Я побежал к дому, но войти не решился. Сел на порог и глаза поднять боюсь. Передо мной вместо знакомого розового утёса — лохматая голова с одним рогом. Не дерево рядом растёт, а птица на гору прилетела с огромными когтями… Сейчас набросится на меня. А вместо реки тигры в ущелье ревут. Я прижал руки к груди. Ну, думаю, сейчас сердце от страха разорвётся!
Прижался я к двери дома. Лунный свет меня всего залил, прямо в глаза луна светит. Нет, лучше уйду отсюда, в тень спрячусь. Тут меня слишком хорошо видно. Встал я… И вижу — внизу по дороге, которая ведёт в Шураб, залитый лунным светом, торопится ослик. А рядом идёт Гриша. Вот когда я возликовал! Через десять минут Гриша с осликом, нагруженным мешками, въезжал на площадку.
— Что ж так поздно! — бросился я к нему.
— Ага, струсил? — сказал Гриша. — А ещё на фронт собираешься!
От радости я повис на шее у Гриши.
— Как ты думаешь, что это за голова? — показывал я на утёс. — А что это за дерево? Это же хищная птица из доисторических времён. Тут тигры в долине ревут!
— Ты думаешь, я не торопился? Знал, что ты от страха помираешь, — объяснял Гриша. — Меня в конторе в Шурабе задержали. Я тебя, как настоящего работника, там оформил. Ты теперь зарплату будешь получать. И паёк сухой на твою долю выдали.
Он вынул бумажник, достал оттуда серенькую хрустящую бумажку и протянул её мне.
— Что это? — спросил я.
— Твоя зарплата.
При лунном свете я прочёл на бумажке крупные буквы: «Пять червонцев». Я бросился опять к Грише на шею. Он схватил меня под мышки, покрутил в воздухе и сказал:
— Ладно, пользуйся моей добротой!
Мы стали распаковывать продукты, которые Гриша привёз в двух мешках на ослике из Шураба. Тут были зелёный узбекский чай, хлопковое масло в бутылках, рис, вяленая баранина, лепёшки, изюм. Я вынимал продукты, уносил их в дом, ставил на полки, вешал на гвозди в маленьких сенях.
Утром я всё же покаялся Грише, сказал, что был в долине. Но Гриша не очень ругал меня.
— Хорошо, что тигры тебя по дороге не съели и вовремя долину полил, — пошутил он.
Но я работал старательнее обычного. Я проверил берега канала и, когда спускался к подножию горы, решил отдохнуть на своём любимом валуне.
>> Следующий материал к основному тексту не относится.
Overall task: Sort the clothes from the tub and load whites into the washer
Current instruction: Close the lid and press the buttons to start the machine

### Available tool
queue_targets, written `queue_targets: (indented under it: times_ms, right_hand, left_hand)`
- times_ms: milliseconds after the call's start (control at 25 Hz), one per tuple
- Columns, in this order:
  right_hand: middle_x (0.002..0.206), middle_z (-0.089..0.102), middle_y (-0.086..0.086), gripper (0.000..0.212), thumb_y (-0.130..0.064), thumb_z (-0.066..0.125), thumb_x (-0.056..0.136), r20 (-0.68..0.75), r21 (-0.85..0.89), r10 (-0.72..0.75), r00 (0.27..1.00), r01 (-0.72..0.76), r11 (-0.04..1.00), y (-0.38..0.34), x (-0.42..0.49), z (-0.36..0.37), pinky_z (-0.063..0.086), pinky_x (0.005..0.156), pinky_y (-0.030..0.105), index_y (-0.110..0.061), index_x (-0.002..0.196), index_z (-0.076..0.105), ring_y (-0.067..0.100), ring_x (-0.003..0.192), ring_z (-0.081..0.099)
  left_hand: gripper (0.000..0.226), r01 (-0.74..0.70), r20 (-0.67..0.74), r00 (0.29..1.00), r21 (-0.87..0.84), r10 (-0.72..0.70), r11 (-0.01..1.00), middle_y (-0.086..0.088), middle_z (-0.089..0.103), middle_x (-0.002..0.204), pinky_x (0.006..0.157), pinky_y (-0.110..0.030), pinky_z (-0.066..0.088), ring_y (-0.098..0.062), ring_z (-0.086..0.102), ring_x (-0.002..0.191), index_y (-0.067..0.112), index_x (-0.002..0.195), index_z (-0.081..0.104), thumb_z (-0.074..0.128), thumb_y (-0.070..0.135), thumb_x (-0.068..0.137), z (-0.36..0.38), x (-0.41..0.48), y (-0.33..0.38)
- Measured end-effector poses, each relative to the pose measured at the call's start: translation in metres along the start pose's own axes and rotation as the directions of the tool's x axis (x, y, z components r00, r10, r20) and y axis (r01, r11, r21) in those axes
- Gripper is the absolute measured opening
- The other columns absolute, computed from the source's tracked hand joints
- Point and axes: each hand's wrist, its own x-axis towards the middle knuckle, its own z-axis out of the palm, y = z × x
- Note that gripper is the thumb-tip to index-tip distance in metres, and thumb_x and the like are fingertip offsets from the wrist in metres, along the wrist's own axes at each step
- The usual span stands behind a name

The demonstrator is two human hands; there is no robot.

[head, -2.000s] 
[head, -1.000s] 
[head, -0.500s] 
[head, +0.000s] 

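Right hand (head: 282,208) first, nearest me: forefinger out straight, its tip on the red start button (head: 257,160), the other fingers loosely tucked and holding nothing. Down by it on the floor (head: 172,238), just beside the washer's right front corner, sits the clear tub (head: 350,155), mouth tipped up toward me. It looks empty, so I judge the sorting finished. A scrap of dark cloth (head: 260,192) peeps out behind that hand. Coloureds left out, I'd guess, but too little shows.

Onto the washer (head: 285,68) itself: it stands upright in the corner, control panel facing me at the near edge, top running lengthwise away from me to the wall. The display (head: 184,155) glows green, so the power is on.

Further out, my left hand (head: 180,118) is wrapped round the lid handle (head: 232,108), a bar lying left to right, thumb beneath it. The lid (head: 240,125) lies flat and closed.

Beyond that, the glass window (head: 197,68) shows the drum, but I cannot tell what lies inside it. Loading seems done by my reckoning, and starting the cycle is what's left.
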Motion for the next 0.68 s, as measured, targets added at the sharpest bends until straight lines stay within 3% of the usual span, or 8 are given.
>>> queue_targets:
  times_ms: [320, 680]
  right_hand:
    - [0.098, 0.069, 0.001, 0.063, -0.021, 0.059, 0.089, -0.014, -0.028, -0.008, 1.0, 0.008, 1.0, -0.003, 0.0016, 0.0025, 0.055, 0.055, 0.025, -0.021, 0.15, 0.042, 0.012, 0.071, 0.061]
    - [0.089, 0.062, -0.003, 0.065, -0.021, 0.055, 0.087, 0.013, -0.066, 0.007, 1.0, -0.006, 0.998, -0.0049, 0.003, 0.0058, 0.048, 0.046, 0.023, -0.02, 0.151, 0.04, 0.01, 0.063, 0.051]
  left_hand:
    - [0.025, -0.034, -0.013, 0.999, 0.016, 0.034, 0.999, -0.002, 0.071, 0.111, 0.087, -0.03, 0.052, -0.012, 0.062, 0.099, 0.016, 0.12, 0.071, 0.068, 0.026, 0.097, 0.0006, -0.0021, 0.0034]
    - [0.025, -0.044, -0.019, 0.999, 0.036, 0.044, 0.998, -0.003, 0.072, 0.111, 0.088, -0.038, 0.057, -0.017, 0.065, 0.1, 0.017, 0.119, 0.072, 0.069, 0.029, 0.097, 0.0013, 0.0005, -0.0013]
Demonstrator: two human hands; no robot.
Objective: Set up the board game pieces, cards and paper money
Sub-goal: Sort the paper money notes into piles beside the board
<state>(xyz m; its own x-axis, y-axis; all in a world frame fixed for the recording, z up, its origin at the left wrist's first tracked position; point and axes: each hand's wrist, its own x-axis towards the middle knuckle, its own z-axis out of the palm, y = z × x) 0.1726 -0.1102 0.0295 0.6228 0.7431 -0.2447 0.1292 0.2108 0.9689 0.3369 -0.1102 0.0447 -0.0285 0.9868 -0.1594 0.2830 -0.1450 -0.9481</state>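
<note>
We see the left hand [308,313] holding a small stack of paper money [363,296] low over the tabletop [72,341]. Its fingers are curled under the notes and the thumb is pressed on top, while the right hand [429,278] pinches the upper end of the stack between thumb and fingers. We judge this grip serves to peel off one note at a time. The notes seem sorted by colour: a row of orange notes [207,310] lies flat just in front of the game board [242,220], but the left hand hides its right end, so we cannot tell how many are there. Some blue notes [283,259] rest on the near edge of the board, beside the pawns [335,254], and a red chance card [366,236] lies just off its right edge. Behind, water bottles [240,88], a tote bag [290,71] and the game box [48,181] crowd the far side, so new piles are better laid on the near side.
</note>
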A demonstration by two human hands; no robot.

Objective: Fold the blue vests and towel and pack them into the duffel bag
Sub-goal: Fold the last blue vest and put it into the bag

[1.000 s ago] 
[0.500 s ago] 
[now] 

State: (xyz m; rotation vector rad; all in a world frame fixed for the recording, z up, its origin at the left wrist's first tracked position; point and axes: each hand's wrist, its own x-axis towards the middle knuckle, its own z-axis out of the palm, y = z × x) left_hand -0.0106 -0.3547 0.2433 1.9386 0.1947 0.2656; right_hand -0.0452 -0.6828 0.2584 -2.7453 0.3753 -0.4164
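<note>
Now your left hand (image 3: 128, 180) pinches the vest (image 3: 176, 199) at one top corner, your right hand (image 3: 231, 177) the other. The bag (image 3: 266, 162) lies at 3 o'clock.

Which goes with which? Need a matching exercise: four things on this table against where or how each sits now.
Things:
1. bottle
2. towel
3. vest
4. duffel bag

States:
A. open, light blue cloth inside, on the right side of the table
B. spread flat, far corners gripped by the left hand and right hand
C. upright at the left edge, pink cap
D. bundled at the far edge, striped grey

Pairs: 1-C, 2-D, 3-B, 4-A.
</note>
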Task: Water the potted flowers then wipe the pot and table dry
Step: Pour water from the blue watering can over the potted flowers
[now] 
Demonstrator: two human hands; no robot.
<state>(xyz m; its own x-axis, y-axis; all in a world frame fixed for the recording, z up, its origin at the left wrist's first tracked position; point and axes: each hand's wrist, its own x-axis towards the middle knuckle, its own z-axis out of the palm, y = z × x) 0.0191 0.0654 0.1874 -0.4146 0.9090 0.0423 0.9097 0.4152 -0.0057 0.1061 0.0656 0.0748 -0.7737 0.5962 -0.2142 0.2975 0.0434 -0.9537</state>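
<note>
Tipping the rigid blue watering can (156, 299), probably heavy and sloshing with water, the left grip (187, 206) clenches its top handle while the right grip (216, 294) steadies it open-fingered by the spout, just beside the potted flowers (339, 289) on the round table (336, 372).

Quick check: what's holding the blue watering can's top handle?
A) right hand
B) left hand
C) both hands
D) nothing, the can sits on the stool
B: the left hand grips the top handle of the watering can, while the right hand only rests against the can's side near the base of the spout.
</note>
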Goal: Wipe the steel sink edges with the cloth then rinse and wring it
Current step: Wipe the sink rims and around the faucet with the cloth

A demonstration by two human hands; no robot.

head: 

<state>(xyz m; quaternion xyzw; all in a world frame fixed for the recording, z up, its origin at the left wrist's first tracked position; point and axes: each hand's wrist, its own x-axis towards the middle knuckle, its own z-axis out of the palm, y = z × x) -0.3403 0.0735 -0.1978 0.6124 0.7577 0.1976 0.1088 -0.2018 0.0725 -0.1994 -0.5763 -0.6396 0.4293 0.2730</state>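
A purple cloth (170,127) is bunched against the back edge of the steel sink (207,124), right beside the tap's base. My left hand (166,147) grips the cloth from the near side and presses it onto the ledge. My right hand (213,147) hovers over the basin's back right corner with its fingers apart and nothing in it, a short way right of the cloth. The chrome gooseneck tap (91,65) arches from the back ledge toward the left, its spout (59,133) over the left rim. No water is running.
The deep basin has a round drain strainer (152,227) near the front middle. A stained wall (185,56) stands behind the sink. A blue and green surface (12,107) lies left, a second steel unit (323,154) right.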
В кармане у меня лежали мои деньги. При Грише я стеснялся разглядеть их как следует. Я вынул их, прочитал: «Пять червонцев». Посмотрел на свет. Радужные какие! Внизу была мелкая бисерная надпись:
«Банковские билеты обеспечиваются золотом, драгоценными металлами и прочими активами государственного банка».
У меня и до этого бывали деньги. Мама иногда давала, дядя Женя прислал как-то. В Ленинграде даже копилка осталась — глиняный домик с собакой. В ней, кажется, несколько рублей было. Собирался беговые коньки на них купить.
Но теперь мне казалось, что все мои прежние деньги были как будто игрушечные. А вот эти — настоящие.
Пусть теперь Славка придёт! «Бездельники»! За безделье зарплату не выдают.
Я встал с камня, повернулся в ту сторону, где лежал внизу лагерь, и помахал своей ассигнацией. «И как это Гриша мне зарплату выхлопотал? А может, из своих дал?» — испугался я. Но мне так хотелось верить, что эти деньги заработанные, что я тут же забыл свои сомнения. Сложил их, спрятал в карман. Может, я их ещё на новый самолёт или танк внесу!
Гонец
Прошло ещё несколько дней.
Мы с Гришей были очень заняты — кончали съёмку горы, — но про лагерь часто вспоминали, всё ждали оттуда гостей. Выбрали самую крупную дыню и оставили её дозревать на бахче к приходу гостей, но они всё не являлись.
«Забыли, что ли, про нас?» — думал я с обидой.
Как-то утром я забежал на бахчу и увидал, что дыня моя треснула — переспела. Хотел сорвать её, да раздумал. Решил пока оставить. Если ребята завтра не придут, я отпрошусь у Гриши, сам отнесу её в лагерь.